- **TASK**
Transcription of the full listing is required, character for character.

........

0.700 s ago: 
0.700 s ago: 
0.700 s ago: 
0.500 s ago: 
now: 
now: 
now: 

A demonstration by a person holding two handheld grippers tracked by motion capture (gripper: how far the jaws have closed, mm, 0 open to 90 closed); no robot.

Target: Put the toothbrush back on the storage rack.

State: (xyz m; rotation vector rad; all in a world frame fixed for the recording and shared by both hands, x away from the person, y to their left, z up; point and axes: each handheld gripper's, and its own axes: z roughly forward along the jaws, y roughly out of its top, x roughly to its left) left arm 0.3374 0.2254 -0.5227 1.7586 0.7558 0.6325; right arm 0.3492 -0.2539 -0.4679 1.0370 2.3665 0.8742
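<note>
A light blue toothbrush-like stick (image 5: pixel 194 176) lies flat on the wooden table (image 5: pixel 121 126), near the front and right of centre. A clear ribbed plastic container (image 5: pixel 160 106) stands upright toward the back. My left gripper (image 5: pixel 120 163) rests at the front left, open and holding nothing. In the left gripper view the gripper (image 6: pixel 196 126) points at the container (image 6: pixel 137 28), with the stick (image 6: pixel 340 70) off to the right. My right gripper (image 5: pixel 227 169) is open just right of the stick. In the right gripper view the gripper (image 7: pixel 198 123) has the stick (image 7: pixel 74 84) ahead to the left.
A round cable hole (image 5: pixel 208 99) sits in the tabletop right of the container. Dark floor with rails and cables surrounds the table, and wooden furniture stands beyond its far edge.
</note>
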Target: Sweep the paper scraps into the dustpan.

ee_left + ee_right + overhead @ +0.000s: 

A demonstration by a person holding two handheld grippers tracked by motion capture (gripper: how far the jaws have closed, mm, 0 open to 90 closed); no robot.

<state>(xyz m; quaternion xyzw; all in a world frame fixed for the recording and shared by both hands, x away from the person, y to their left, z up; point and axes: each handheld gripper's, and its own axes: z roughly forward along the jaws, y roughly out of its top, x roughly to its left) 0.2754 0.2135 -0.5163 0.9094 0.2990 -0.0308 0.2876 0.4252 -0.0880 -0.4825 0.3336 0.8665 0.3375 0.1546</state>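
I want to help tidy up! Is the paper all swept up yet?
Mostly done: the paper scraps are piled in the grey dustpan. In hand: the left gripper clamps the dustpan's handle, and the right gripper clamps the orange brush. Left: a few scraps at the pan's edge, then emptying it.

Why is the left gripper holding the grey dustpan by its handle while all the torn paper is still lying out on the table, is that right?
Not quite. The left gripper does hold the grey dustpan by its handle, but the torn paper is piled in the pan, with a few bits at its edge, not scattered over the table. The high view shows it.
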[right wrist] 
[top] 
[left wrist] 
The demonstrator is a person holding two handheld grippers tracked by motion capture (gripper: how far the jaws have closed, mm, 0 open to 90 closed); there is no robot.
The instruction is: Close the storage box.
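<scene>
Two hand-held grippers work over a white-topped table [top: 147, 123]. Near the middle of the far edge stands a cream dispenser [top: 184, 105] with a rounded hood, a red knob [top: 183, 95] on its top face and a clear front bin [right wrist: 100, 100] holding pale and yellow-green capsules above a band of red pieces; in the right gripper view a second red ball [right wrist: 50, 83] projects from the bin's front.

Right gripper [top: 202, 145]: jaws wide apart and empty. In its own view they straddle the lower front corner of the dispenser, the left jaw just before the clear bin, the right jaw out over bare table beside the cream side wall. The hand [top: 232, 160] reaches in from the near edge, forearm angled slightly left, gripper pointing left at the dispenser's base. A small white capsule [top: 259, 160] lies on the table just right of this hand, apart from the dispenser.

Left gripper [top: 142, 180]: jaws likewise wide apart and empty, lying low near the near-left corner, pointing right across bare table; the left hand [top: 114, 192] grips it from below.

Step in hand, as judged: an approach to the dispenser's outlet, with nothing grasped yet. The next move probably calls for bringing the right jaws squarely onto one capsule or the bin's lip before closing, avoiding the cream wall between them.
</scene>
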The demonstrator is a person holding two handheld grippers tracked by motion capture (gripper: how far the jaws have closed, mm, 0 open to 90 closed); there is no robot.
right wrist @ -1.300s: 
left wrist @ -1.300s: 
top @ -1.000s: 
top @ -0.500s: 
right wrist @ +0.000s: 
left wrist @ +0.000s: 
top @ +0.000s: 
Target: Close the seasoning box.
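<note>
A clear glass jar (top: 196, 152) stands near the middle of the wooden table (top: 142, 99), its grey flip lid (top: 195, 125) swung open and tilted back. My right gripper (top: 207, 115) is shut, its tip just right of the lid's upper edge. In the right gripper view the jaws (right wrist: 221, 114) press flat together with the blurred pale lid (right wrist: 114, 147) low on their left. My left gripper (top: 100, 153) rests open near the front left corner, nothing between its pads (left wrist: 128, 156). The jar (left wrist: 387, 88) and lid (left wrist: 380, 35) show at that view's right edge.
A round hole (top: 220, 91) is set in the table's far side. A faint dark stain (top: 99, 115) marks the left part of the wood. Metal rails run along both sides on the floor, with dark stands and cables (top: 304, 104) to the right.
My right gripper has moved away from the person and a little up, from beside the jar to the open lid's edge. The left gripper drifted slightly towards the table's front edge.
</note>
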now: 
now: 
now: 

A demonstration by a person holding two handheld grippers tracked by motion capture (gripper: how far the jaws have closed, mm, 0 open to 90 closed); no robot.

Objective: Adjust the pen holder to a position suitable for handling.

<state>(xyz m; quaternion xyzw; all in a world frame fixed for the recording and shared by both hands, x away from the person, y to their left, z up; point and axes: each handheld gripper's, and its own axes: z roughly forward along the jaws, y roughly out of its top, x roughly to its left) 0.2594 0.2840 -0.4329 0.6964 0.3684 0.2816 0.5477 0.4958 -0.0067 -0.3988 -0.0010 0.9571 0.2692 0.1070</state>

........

- **RESULT**
0.700 s ago: 
0.700 s ago: 
0.700 s ago: 
0.500 s ago: 
now: 
now: 
now: 

A demonstration by a person holding two handheld grippers tracked by motion capture (gripper: how far the jaws have closed, mm, 0 open to 90 closed); no robot.

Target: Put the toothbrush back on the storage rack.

State: (xyz m; rotation vector rad; all in a world frame fixed for the recording and shared by both hands, x away from the person, y to their left, z up; point and axes: each handheld gripper's, and its own axes: z roughly forward along the jaws, y roughly out of its top, x roughly to its left) left arm 0.3374 0.2254 -0.5227 1.7586 0.7558 0.6325; right arm 0.3492 -0.2539 -0.4679 1.0370 2.3665 0.8742
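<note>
A light blue toothbrush-like stick (image 5: pixel 194 176) lies flat on the wooden table (image 5: pixel 121 126), near the front and right of centre. A clear ribbed plastic container (image 5: pixel 160 106) stands upright toward the back. My left gripper (image 5: pixel 120 163) rests at the front left, open and holding nothing. In the left gripper view the gripper (image 6: pixel 196 126) points at the container (image 6: pixel 137 28), with the stick (image 6: pixel 340 70) off to the right. My right gripper (image 5: pixel 227 169) is open just right of the stick. In the right gripper view the gripper (image 7: pixel 198 123) has the stick (image 7: pixel 74 84) ahead to the left.
A round cable hole (image 5: pixel 208 99) sits in the tabletop right of the container. Dark floor with rails and cables surrounds the table, and wooden furniture stands beyond its far edge.
</note>
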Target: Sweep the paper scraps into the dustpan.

ee_left + ee_right + overhead @ +0.000s: 

A demonstration by a person holding two handheld grippers tracked by motion capture (gripper: how far the jaws have closed, mm, 0 open to 90 closed); no robot.

<state>(xyz m; quaternion xyzw; all in a world frame fixed for the recording and shared by both hands, x away from the person, y to their left, z up; point and axes: each handheld gripper's, and its own axes: z roughly forward along the jaws, y roughly out of its top, x roughly to its left) 0.2754 0.2135 -0.5163 0.9094 0.2990 -0.0308 0.2876 0.4252 -0.0880 -0.4825 0.3336 0.8665 0.3375 0.1546</state>
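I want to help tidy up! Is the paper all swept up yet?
Mostly done: the paper scraps are piled in the grey dustpan. In hand: the left gripper clamps the dustpan's handle, and the right gripper clamps the orange brush. Left: a few scraps at the pan's edge, then emptying it.

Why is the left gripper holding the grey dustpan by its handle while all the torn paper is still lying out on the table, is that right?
Not quite. The left gripper does hold the grey dustpan by its handle, but the torn paper is piled in the pan, with a few bits at its edge, not scattered over the table. The high view shows it.
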[right wrist] 
[top] 
[left wrist] 
The demonstrator is a person holding two handheld grippers tracked by motion capture (gripper: how far the jaws have closed, mm, 0 open to 90 closed); there is no robot.
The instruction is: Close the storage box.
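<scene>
Two hand-held grippers work over a white-topped table [top: 147, 123]. Near the middle of the far edge stands a cream dispenser [top: 184, 105] with a rounded hood, a red knob [top: 183, 95] on its top face and a clear front bin [right wrist: 100, 100] holding pale and yellow-green capsules above a band of red pieces; in the right gripper view a second red ball [right wrist: 50, 83] projects from the bin's front.

Right gripper [top: 202, 145]: jaws wide apart and empty. In its own view they straddle the lower front corner of the dispenser, the left jaw just before the clear bin, the right jaw out over bare table beside the cream side wall. The hand [top: 232, 160] reaches in from the near edge, forearm angled slightly left, gripper pointing left at the dispenser's base. A small white capsule [top: 259, 160] lies on the table just right of this hand, apart from the dispenser.

Left gripper [top: 142, 180]: jaws likewise wide apart and empty, lying low near the near-left corner, pointing right across bare table; the left hand [top: 114, 192] grips it from below.

Step in hand, as judged: an approach to the dispenser's outlet, with nothing grasped yet. The next move probably calls for bringing the right jaws squarely onto one capsule or the bin's lip before closing, avoiding the cream wall between them.
</scene>
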The demonstrator is a person holding two handheld grippers tracked by motion capture (gripper: how far the jaws have closed, mm, 0 open to 90 closed); there is no robot.
right wrist @ -1.300s: 
left wrist @ -1.300s: 
top @ -1.000s: 
top @ -0.500s: 
right wrist @ +0.000s: 
left wrist @ +0.000s: 
top @ +0.000s: 
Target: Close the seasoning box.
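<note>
A clear glass jar (top: 196, 152) stands near the middle of the wooden table (top: 142, 99), its grey flip lid (top: 195, 125) swung open and tilted back. My right gripper (top: 207, 115) is shut, its tip just right of the lid's upper edge. In the right gripper view the jaws (right wrist: 221, 114) press flat together with the blurred pale lid (right wrist: 114, 147) low on their left. My left gripper (top: 100, 153) rests open near the front left corner, nothing between its pads (left wrist: 128, 156). The jar (left wrist: 387, 88) and lid (left wrist: 380, 35) show at that view's right edge.
A round hole (top: 220, 91) is set in the table's far side. A faint dark stain (top: 99, 115) marks the left part of the wood. Metal rails run along both sides on the floor, with dark stands and cables (top: 304, 104) to the right.
My right gripper has moved away from the person and a little up, from beside the jar to the open lid's edge. The left gripper drifted slightly towards the table's front edge.
</note>
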now: 
now: 
now: 

A demonstration by a person holding two handheld grippers tracked by motion capture (gripper: how far the jaws have closed, mm, 0 open to 90 closed); no robot.

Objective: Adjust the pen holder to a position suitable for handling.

<state>(xyz m; quaternion xyzw; all in a world frame fixed for the recording and shared by both hands, x away from the person, y to their left, z up; point and axes: each handheld gripper's, and its own axes: z roughly forward along the jaws, y roughly out of its top, x roughly to its left) 0.2594 0.2840 -0.4329 0.6964 0.3684 0.2816 0.5477 0.4958 -0.0067 -0.3988 -0.0010 0.9571 0.2692 0.1070</state>

This completes the output for the exercise.